Required action - If a line of the data below contains the string "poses", copy it into your answer.

Task material -
* * * * * * *

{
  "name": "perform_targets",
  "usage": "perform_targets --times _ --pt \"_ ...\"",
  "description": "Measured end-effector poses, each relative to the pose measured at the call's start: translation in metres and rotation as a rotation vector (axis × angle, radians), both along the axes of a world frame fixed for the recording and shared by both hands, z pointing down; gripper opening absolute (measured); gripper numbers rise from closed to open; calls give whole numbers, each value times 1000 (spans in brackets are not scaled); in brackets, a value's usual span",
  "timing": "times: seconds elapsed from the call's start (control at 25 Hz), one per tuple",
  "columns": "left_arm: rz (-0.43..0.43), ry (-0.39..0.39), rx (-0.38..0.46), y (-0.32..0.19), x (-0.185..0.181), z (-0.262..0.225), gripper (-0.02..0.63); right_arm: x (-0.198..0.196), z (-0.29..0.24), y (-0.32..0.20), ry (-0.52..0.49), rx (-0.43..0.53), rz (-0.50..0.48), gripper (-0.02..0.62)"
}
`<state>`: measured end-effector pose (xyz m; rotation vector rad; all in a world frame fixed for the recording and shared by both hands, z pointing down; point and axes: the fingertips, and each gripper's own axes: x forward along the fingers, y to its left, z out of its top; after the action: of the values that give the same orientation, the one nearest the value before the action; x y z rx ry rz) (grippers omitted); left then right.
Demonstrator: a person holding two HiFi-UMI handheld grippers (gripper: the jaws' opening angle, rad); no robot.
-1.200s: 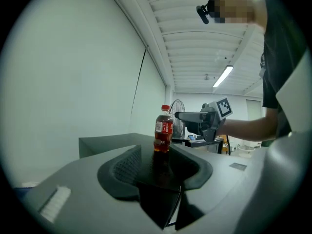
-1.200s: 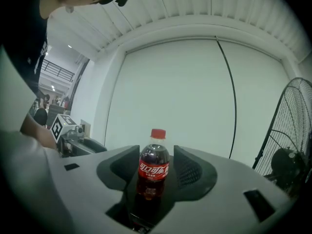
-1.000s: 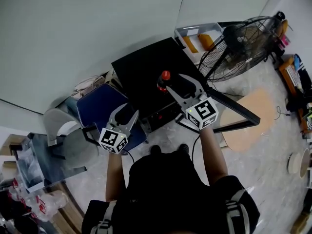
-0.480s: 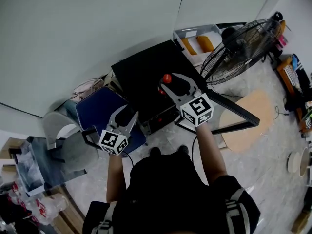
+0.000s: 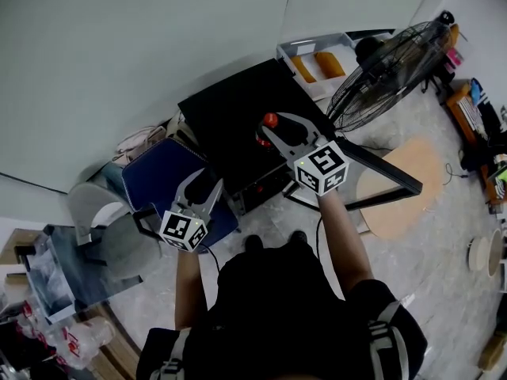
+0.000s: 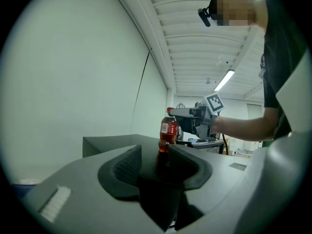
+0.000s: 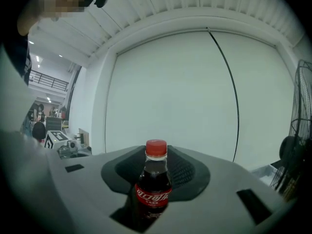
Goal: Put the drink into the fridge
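Edges, room:
- Cabinet (image 5: 226, 105): black, flat top, back against the pale wall (image 5: 119, 46). Top bare to the left of and behind the bottle.
- Fan (image 5: 388, 58) stands near the cabinet's right rear corner. A grey tray (image 5: 295, 47) with orange pieces lies behind that corner.
- Blue chair (image 5: 154, 172) sits just left of the cabinet front. Open floor (image 5: 277, 220) lies between the cabinet and the person's feet.

Bottle (image 5: 267, 127):
- Small, clear plastic, filled with dark cola. Red cap, red label with white print.
- Upright on the cabinet top, in its near right part.

Tongs:
- Right gripper (image 5: 279, 127): reaches in level from the near side with the bottle between its jaws, one pad on each side of the body. The jaws have just been closing. Some pad face shows either side of the bottle and no squeeze is visible, so I record it as not yet gripping.
- Left gripper (image 5: 203, 182): over the chair's edge, well apart from the bottle. Jaws spread wide, nothing between them. Its view sights the bottle far off, along the gap.
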<state>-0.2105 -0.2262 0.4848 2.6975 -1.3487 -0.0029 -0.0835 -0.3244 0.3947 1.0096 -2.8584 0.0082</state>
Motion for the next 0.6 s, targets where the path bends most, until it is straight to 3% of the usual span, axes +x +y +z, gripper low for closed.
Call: perform_targets --times 0.6 --pt "-2 8 14 5 -1 -6 164 1 -1 -1 -16 -26 11 130"
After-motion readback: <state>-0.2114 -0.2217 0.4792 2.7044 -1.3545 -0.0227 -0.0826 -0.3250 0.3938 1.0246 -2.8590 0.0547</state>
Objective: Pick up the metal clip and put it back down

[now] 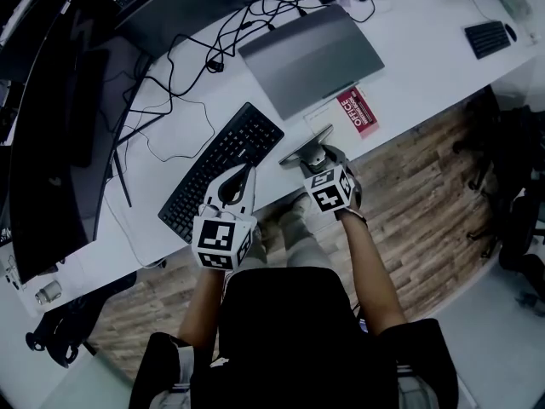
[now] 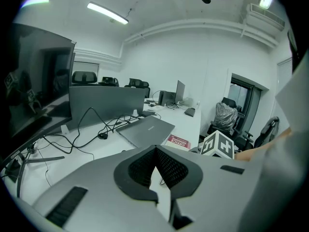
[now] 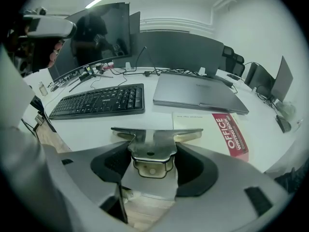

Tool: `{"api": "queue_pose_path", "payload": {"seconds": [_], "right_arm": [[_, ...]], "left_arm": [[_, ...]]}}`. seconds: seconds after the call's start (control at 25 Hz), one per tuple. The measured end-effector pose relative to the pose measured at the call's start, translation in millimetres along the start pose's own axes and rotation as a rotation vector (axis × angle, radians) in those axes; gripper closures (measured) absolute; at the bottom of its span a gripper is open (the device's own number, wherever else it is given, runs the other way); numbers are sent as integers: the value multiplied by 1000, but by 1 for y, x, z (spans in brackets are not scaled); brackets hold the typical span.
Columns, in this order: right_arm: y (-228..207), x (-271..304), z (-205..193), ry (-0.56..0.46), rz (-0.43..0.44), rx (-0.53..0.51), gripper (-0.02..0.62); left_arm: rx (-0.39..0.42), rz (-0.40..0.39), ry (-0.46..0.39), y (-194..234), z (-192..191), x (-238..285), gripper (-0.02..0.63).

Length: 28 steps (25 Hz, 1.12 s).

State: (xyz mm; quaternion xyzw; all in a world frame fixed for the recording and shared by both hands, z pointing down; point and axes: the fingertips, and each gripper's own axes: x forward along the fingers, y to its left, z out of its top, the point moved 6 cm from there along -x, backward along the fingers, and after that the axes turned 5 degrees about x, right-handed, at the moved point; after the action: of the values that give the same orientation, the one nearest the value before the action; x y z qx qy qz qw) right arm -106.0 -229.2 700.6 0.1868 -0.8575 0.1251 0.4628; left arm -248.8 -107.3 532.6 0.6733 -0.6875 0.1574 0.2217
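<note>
My right gripper [image 3: 150,153] is shut on the metal clip [image 3: 153,148], a shiny steel bulldog clip with a wide flat mouth bar pointing away from me. In the head view the metal clip [image 1: 308,146] hangs above the front edge of the white desk [image 1: 409,66], held by the right gripper [image 1: 317,157]. My left gripper [image 1: 238,180] hovers over the near end of the black keyboard [image 1: 220,169]. In its own view the left gripper [image 2: 155,167] has its jaws together with nothing between them.
A closed grey laptop [image 1: 311,56] lies behind the clip, and a white-and-red writing pad [image 1: 351,112] lies beside it. A large dark monitor [image 1: 51,135] stands at the left, with several cables [image 1: 183,75] across the desk. Wooden floor [image 1: 426,186] lies below the desk edge.
</note>
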Motion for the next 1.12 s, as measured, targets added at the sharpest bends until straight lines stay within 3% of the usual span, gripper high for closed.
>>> {"api": "queue_pose_path", "payload": {"seconds": [0.6,1.12], "right_arm": [[-21,-43,14,-107,-44,64,310],[-55,-121,34,-266,-130,121,310]], "left_arm": [[39,-21,-48,-17,23,-1,594],[109,-68,-115,-47,59,-1,594]]}}
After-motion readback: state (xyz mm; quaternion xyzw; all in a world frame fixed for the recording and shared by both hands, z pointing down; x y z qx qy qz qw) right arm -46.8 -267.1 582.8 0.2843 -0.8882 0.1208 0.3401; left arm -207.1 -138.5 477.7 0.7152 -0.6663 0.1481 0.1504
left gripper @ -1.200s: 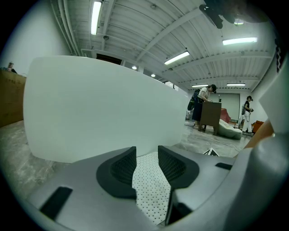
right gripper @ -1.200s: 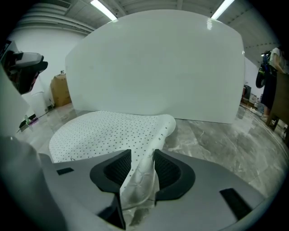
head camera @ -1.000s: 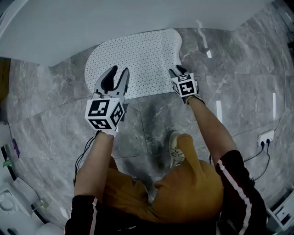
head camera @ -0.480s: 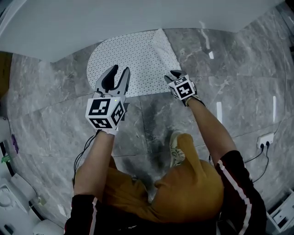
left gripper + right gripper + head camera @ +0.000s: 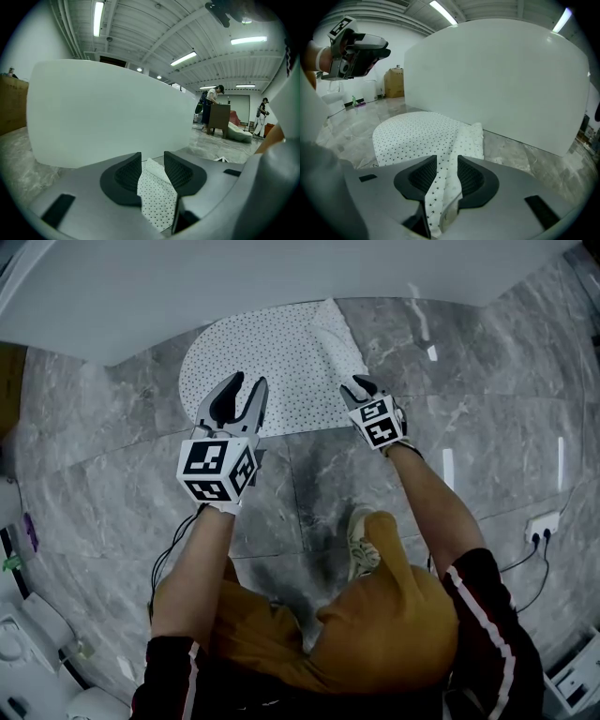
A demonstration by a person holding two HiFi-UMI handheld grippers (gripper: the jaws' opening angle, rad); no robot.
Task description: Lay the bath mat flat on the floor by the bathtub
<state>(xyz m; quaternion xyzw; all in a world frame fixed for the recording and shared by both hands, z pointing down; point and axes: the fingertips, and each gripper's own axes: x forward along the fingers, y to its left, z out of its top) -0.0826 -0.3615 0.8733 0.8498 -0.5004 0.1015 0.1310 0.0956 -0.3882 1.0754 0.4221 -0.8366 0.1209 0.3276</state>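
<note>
Closing on the doubled-over edge of the bath mat (image 5: 262,367), the right gripper (image 5: 360,387) pinches it; the left gripper (image 5: 246,383) hangs with jaws released. The mat lies at 12 o'clock beside the bathtub (image 5: 234,287); a hasty tug could leave it creased.

mat (image 5: 262,362) on flr (image 5: 487,427), tub (image 5: 281,277) behind

right gripper (image 5: 446,161) closing on white black-dotted fabric bath mat (image 5: 412,133)

folded mat edge runs between its dark ribbed pads, touching both. rest of mat lies on grey marble floor (image 5: 525,157) beside white bathtub wall (image 5: 501,79). left gripper (image 5: 379,51) raised, upper left.
</note>
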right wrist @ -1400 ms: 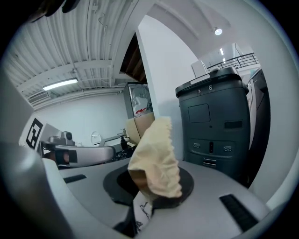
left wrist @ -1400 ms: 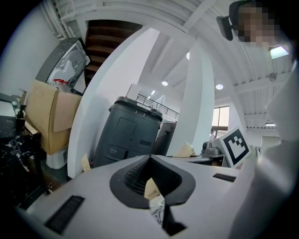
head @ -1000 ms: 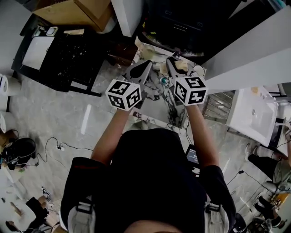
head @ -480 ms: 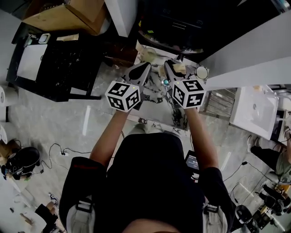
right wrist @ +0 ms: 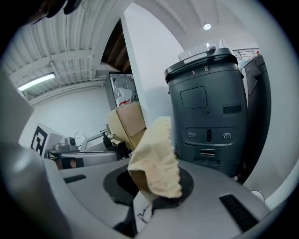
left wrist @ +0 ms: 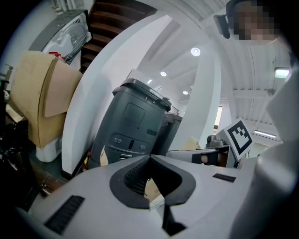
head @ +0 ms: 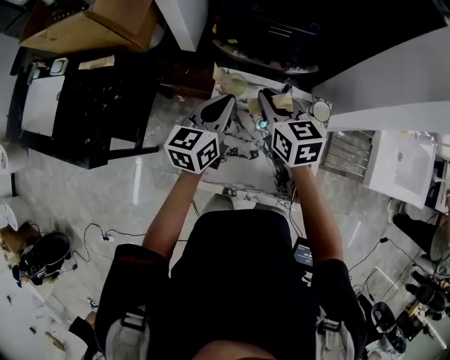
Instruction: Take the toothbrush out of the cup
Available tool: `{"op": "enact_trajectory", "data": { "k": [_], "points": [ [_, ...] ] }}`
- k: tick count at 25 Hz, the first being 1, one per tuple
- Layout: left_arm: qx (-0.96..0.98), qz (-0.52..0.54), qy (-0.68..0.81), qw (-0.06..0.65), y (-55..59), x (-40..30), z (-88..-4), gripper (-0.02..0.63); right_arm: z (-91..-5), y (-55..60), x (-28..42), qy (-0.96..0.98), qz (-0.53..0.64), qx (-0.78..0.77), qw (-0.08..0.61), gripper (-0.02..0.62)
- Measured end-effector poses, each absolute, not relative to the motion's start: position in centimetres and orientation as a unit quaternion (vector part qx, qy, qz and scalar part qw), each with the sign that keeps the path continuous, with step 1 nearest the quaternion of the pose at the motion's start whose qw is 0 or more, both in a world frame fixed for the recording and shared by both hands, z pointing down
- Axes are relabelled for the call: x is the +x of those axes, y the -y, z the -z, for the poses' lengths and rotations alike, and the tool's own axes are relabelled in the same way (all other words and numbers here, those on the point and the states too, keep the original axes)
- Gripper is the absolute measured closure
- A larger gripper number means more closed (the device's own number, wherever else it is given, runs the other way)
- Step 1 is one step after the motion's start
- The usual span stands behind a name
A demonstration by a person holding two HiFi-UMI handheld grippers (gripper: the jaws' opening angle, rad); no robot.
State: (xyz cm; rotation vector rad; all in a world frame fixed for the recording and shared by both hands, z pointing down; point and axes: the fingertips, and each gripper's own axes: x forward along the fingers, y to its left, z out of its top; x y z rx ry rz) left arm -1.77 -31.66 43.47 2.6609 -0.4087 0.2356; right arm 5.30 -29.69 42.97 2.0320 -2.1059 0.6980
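Note:
In the head view both grippers reach out over a small marble-patterned table (head: 242,172). My left gripper (head: 226,100) is shut with nothing in it; in the left gripper view its jaws (left wrist: 150,158) meet at the tip. My right gripper (head: 264,95) is shut on a crumpled cream cloth (right wrist: 156,154), which also shows beside its tip as a cream cloth (head: 282,103). A small round white-rimmed cup (head: 321,110) stands at the table's far right corner, to the right of the right gripper. I cannot make out a toothbrush in any view.
A dark grey bin-like unit (left wrist: 133,123) (right wrist: 210,102) stands ahead of both grippers beside a white pillar (left wrist: 93,98). A pale bowl (head: 235,83) sits at the table's far edge. Cardboard boxes (head: 105,21) and a black rack (head: 98,91) are at the left, a white basin (head: 404,165) at the right.
Both grippers have sunk a little and moved forward over the marble table. The jaws look the same, and the cloth stays in the right gripper.

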Motion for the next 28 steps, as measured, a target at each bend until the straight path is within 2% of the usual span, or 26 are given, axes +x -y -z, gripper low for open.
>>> {"op": "enact_trajectory", "data": {
  "k": [12, 28],
  "points": [
    [0.959, -0.082, 0.146, 0.228, 34.5, -2.3, -45.7, 0.594, -44.4, 32.5, 5.6, 0.697, -0.238, 0.671, 0.083, 0.540],
    [0.958, -0.091, 0.143, 0.233, 36.0, -2.7, -49.4, 0.592, -46.3, 34.1, 6.9, 0.688, -0.257, 0.674, 0.074, 0.540]
  ]
}}
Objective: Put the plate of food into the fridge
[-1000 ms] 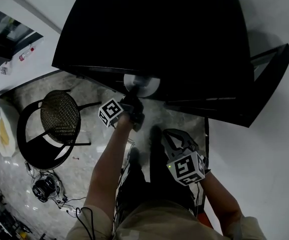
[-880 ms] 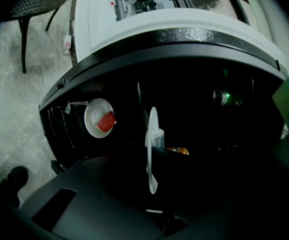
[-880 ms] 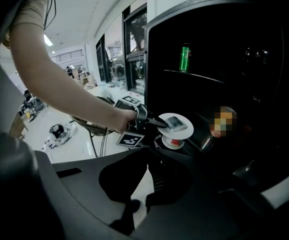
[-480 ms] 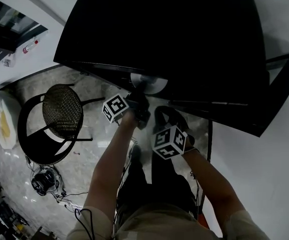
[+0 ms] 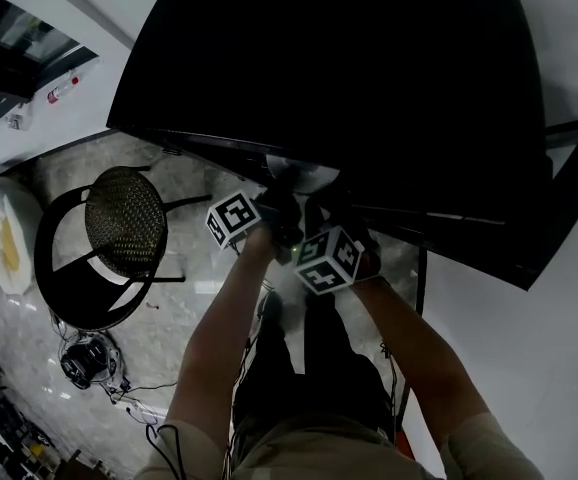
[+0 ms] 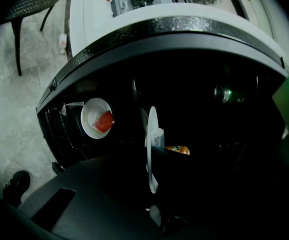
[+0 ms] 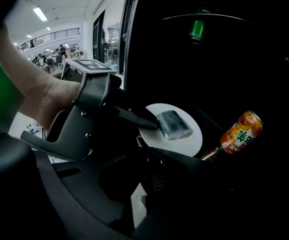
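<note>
Head view shows us both bare forearms stretched forward and drawing together toward the open front of the black fridge (image 5: 349, 78), which fills the upper part of the frame. The left gripper (image 5: 281, 206) points in under the fridge's top edge, its marker cube turned up toward us. The right gripper (image 5: 329, 218) sits just beside it, on the side farther from the wicker chair (image 5: 119, 230) that stands on the floor well clear of the fridge. In the right gripper view we see the person's left hand (image 7: 44, 104) wrapped round its handle, wrist straight. The left gripper's jaws are clenched on the near rim of the white plate (image 7: 182, 134). The plate is level and already just inside the fridge's dark interior. A wrapped piece of food (image 7: 173, 124) lies on the plate right beyond the jaw tip. In the left gripper view we see the same plate edge-on, as a thin white line running straight out from between the jaws. The right gripper's jaws stand apart with only a strip of pale floor between them. They grasp nothing, and their tips are just below the plate's near rim; we cannot tell whether they touch it. Deeper in the fridge an orange can (image 7: 241, 132) lies on its side near the plate's far edge, and a green can (image 7: 197, 29) is higher up. A second plate (image 6: 95, 118), carrying a red wedge, sits at the fridge's edge, off to the side of the held plate.
</note>
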Action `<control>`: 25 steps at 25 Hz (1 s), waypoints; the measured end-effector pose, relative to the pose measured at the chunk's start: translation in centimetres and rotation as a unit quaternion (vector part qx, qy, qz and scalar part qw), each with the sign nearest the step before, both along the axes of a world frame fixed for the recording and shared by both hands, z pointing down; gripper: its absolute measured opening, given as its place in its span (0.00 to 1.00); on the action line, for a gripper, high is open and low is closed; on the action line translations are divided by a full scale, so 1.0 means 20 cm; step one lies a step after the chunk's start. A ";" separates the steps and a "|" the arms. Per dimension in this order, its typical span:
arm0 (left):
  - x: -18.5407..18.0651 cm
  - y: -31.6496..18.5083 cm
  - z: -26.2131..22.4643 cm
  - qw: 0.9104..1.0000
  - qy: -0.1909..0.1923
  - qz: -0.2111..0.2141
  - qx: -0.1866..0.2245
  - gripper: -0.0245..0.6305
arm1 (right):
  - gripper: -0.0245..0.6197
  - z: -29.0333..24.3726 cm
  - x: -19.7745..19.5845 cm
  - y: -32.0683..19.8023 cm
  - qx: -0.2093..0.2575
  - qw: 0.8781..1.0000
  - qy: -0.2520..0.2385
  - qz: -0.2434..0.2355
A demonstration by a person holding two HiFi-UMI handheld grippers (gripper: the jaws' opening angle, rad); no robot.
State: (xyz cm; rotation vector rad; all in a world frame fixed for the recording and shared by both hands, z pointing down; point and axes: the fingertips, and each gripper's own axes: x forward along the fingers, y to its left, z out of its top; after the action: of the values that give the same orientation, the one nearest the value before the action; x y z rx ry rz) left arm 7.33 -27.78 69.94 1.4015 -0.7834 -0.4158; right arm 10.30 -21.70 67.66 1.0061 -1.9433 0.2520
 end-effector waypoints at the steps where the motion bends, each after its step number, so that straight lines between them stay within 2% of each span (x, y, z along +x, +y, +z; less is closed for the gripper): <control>1: 0.00 0.00 0.00 1.000 -0.001 0.005 0.001 0.07 | 0.08 0.00 -0.01 -0.01 0.003 1.000 0.001 0.000; 9: 0.01 0.00 -0.02 0.999 -0.013 0.048 0.019 0.07 | 0.08 0.01 -0.02 -0.05 0.023 1.000 0.002 0.005; 15: 0.03 0.02 -0.03 0.994 -0.068 0.084 0.032 0.08 | 0.08 0.01 -0.01 -0.06 0.025 1.000 0.001 0.013; 25: 0.01 0.09 -0.05 0.987 -0.094 0.126 0.041 0.09 | 0.08 0.01 0.01 -0.08 0.028 0.999 0.003 0.017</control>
State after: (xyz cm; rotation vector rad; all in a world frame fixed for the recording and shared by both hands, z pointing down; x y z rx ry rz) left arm 7.61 -26.05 68.88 1.6115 -0.7354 -0.1210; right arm 10.49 -23.21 67.78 1.0760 -1.9395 0.2137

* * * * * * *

Output for this task -
  "description": "Measured end-effector poses, each relative to the pose measured at the call's start: translation in metres and rotation as a rotation vector (axis × angle, radians), both along the axes of a world frame fixed for the recording and shared by both hands, z pointing down; gripper opening absolute (measured); gripper numbers rise from closed to open; calls give whole numbers, each value times 1000 (spans in brackets are not scaled); in brackets, a value's usual span",
- Measured end-effector poses, each absolute, not relative to the motion's start: position in centimetres and orientation as a unit quaternion (vector part qx, qy, qz and scalar part qw), each with the sign that keeps the path continuous, with step 1 nearest the quaternion of the pose at the motion's start whose qw is 0 or more, both in a world frame fixed for the recording and shared by both hands, z pointing down
- Axes are relabelled for the call: x is the +x of those axes, y the -y, z the -z, for the poses' lengths and rotations alike, and the tool's own axes are relabelled in the same way (all other words and numbers here, those on the point and the states too, keep the original axes)

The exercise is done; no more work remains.